Action item ▸ The response should be a faithful copy of every record, with nothing left out.

Supplied information ▸
§ §

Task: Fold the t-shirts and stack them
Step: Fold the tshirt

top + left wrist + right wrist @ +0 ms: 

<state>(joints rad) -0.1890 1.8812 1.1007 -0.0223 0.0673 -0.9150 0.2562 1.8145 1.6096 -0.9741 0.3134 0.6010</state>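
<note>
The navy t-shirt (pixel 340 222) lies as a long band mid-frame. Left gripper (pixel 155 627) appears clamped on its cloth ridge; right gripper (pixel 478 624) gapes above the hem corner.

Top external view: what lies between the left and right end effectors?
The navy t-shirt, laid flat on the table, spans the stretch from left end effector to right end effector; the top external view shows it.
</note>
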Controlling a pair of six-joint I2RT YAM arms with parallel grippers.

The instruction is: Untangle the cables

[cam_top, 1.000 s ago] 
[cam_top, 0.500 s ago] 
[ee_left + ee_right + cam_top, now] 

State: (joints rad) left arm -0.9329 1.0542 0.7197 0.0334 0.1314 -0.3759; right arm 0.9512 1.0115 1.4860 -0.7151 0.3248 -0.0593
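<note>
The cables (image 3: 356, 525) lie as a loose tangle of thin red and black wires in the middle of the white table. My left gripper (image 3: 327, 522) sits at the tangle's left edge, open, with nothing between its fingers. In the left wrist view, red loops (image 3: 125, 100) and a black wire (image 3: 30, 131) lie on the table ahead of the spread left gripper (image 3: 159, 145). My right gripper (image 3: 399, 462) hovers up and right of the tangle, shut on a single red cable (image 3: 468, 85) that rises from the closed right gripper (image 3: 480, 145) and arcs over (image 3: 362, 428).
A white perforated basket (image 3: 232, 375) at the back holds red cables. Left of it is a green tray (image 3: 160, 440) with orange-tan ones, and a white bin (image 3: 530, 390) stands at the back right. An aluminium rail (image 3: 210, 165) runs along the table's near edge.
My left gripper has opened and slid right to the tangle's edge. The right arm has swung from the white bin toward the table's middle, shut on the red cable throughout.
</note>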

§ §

Expected answer ▸
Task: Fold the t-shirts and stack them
Step: Fold the tshirt

top + left wrist + right wrist @ +0 ms: 

<state>(joints rad) -0.1890 1.8812 1.1007 -0.0223 0.0673 -0.9150 0.2562 1.8145 1.6096 -0.9741 0.3134 0.6010</state>
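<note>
The navy t-shirt (pixel 340 222) lies as a long band mid-frame. Left gripper (pixel 155 627) appears clamped on its cloth ridge; right gripper (pixel 478 624) gapes above the hem corner.

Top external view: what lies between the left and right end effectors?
The navy t-shirt, laid flat on the table, spans the stretch from left end effector to right end effector; the top external view shows it.
</note>
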Controlling a pair of six-joint I2RT YAM arms with parallel grippers.

The instruction is: Untangle the cables

[cam_top, 1.000 s ago] 
[cam_top, 0.500 s ago] 
[ee_left + ee_right + cam_top, now] 

State: (joints rad) left arm -0.9329 1.0542 0.7197 0.0334 0.1314 -0.3759; right arm 0.9512 1.0115 1.4860 -0.7151 0.3248 -0.0593
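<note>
The cables (image 3: 356, 525) lie as a loose tangle of thin red and black wires in the middle of the white table. My left gripper (image 3: 327, 522) sits at the tangle's left edge, open, with nothing between its fingers. In the left wrist view, red loops (image 3: 125, 100) and a black wire (image 3: 30, 131) lie on the table ahead of the spread left gripper (image 3: 159, 145). My right gripper (image 3: 399, 462) hovers up and right of the tangle, shut on a single red cable (image 3: 468, 85) that rises from the closed right gripper (image 3: 480, 145) and arcs over (image 3: 362, 428).
A white perforated basket (image 3: 232, 375) at the back holds red cables. Left of it is a green tray (image 3: 160, 440) with orange-tan ones, and a white bin (image 3: 530, 390) stands at the back right. An aluminium rail (image 3: 210, 165) runs along the table's near edge.
My left gripper has opened and slid right to the tangle's edge. The right arm has swung from the white bin toward the table's middle, shut on the red cable throughout.
</note>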

Now the answer is complete.